▶ [WORK REQUEST]: Transcribe exactly the first line of the listing below and each line that follows it, ending with the line that contains "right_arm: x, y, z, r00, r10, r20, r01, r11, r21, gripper", and omit the remainder.

▽

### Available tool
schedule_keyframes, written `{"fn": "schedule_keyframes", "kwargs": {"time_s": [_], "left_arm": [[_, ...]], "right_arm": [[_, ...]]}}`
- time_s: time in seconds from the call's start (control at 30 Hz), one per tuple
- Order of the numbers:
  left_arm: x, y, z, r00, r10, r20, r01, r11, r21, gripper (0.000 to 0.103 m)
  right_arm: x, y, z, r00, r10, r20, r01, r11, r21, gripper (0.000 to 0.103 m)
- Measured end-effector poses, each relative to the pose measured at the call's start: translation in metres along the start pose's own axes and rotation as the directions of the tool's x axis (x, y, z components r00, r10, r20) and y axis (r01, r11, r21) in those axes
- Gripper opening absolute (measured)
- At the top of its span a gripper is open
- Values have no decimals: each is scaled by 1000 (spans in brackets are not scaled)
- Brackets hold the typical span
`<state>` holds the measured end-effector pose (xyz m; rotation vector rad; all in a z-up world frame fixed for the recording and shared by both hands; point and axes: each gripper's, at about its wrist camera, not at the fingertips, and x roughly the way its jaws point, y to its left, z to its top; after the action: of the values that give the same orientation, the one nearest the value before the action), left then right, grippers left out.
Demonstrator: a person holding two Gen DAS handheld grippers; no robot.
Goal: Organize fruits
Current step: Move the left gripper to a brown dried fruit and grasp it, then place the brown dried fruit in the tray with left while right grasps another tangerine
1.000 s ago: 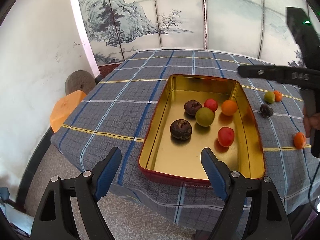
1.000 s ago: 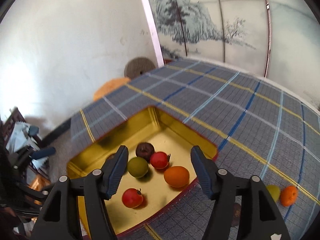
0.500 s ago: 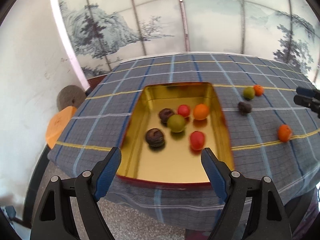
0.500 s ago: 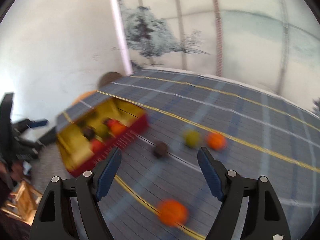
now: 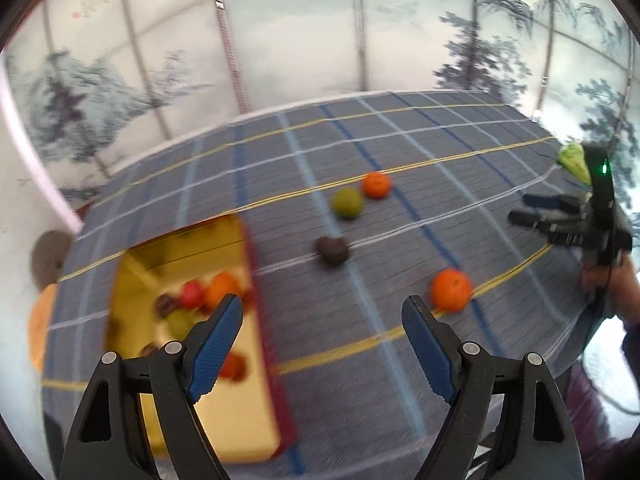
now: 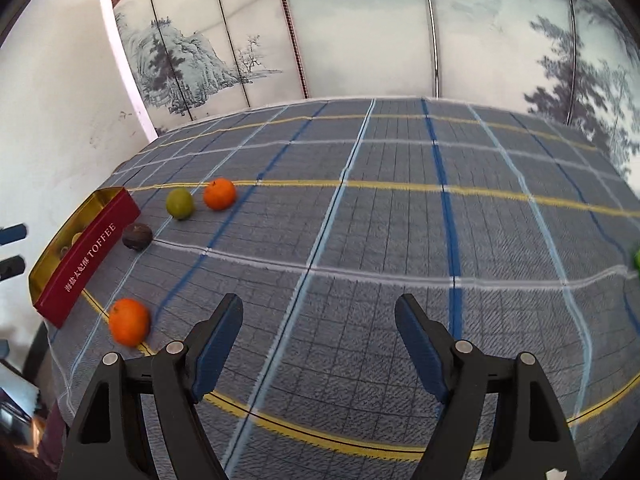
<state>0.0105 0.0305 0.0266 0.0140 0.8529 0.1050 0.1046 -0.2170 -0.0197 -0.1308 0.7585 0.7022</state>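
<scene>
A gold tin with red sides (image 5: 256, 412) (image 6: 88, 256) holds several red, orange, green and dark fruits. On the checked cloth lie a near orange (image 5: 451, 289) (image 6: 129, 321), a dark fruit (image 5: 331, 249) (image 6: 137, 236), a green fruit (image 5: 347, 202) (image 6: 180, 203) and a far orange (image 5: 376, 185) (image 6: 219, 194). My left gripper (image 5: 322, 340) is open and empty above the near edge, the near orange just right of it. My right gripper (image 6: 319, 340) is open and empty over bare cloth; it also shows in the left wrist view (image 5: 536, 210).
A painted folding screen (image 6: 360, 28) stands behind the table. A green object (image 6: 636, 258) sits at the cloth's far right edge. An orange stool (image 5: 40, 328) and a round grey object (image 5: 50, 256) stand left of the table by the white wall.
Both views have swung right, away from the tin and toward the loose fruits. The right gripper has moved off the tin to the bare cloth. Both stay open.
</scene>
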Motion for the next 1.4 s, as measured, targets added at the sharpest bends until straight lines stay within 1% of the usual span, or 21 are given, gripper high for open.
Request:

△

▶ [YOUR RESPONSE]:
### Available tool
schedule_keyframes, written `{"fn": "schedule_keyframes", "kwargs": {"time_s": [_], "left_arm": [[_, ...]], "right_arm": [[_, ...]]}}`
- time_s: time in seconds from the call's start (control at 30 Hz), one per tuple
- Order of the numbers:
  left_arm: x, y, z, r00, r10, r20, r01, r11, r21, gripper (0.000 to 0.103 m)
  right_arm: x, y, z, r00, r10, r20, r01, r11, r21, gripper (0.000 to 0.103 m)

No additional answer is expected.